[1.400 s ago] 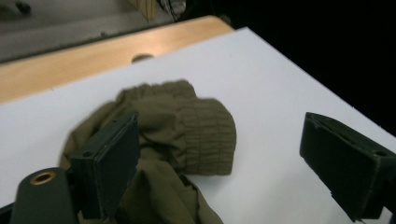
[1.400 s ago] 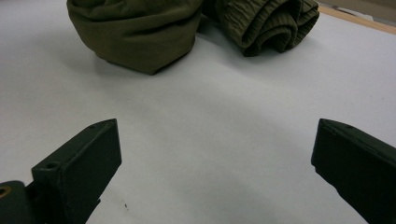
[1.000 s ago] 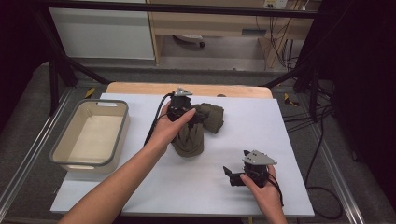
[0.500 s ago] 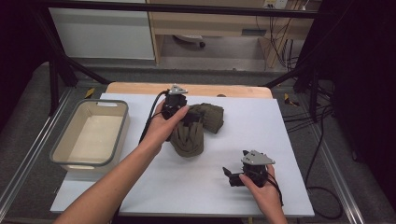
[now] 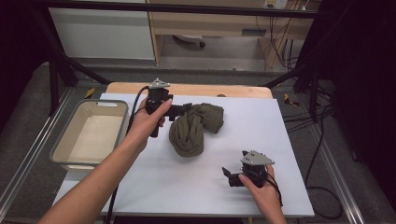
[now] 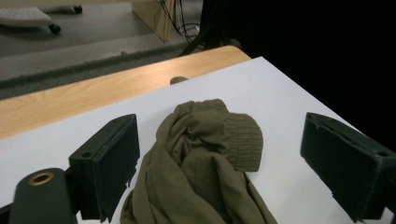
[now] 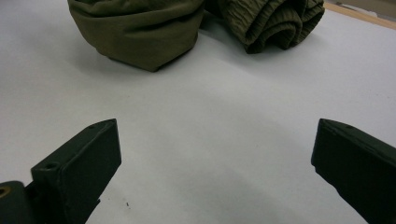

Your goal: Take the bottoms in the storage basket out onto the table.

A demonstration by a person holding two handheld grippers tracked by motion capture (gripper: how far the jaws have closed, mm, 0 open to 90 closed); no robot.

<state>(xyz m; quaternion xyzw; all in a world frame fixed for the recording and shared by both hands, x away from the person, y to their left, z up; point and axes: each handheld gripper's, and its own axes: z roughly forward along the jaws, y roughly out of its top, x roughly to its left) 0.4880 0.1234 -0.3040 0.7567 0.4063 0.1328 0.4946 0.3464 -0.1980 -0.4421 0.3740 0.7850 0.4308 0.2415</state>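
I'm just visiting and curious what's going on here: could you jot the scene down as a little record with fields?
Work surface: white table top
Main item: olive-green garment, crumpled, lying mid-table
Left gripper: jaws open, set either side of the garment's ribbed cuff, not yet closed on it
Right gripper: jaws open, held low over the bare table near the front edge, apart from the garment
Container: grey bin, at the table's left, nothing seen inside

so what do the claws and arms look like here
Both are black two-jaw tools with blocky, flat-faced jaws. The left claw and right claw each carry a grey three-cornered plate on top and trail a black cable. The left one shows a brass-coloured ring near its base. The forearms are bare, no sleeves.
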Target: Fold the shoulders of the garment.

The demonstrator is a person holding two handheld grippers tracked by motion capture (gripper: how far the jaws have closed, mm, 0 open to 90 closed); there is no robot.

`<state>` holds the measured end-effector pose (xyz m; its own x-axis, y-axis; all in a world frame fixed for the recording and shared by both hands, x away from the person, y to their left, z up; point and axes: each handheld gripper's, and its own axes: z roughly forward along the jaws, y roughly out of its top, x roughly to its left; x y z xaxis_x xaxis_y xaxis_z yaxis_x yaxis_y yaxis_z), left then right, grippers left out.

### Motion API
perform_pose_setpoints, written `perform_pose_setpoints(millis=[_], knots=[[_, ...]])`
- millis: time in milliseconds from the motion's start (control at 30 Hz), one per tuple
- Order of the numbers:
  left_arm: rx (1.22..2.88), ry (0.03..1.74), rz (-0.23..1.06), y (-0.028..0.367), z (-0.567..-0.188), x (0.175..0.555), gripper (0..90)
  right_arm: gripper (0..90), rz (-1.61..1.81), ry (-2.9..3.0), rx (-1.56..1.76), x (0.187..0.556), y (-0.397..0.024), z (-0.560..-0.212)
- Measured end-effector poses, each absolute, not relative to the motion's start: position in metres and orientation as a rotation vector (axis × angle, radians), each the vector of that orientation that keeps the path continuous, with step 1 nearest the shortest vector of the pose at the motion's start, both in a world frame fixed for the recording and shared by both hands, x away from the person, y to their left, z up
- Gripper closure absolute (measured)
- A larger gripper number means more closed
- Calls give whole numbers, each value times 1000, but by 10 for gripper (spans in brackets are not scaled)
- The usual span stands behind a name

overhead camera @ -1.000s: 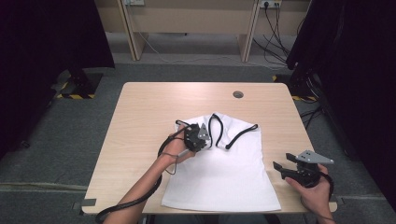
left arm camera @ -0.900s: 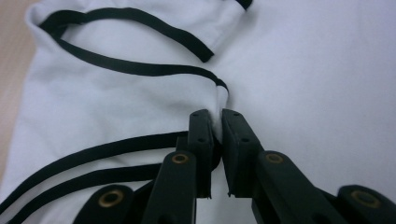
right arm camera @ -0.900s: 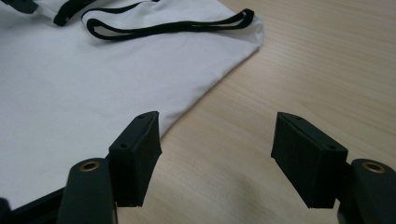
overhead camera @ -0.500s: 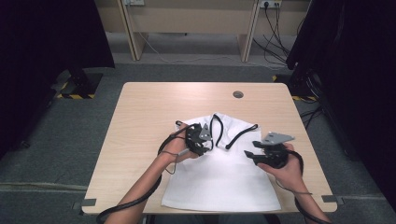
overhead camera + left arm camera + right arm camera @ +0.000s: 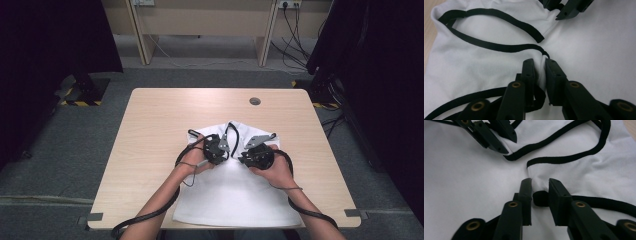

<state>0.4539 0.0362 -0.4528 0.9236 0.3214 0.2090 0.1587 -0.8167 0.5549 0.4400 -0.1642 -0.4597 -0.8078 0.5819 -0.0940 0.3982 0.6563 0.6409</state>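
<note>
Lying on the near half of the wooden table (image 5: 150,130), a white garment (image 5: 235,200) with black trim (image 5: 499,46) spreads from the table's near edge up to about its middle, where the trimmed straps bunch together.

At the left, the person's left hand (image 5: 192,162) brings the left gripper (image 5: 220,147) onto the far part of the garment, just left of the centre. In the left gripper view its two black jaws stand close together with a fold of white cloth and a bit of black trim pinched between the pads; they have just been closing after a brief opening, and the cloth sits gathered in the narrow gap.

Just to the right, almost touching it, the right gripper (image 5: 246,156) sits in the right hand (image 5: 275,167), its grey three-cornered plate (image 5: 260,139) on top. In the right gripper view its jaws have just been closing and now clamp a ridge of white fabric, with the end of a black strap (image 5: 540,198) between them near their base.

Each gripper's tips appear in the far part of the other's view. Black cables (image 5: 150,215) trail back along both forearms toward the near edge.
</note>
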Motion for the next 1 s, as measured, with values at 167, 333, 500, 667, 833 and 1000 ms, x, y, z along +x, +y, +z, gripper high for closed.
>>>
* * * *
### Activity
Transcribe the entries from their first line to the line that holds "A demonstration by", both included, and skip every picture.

### Solution to the problem
[1.400 s ago] 
[1.400 s ago] 
[1.000 s ago] 
[0.500 s ago] 
[now] 
[now] 
[now] 

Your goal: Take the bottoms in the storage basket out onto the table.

A demonstration by a person holding two handheld grippers tracked by motion capture (gripper: how far the jaws have closed, mm, 0 open to 90 closed); no robot.

This answer is now finished.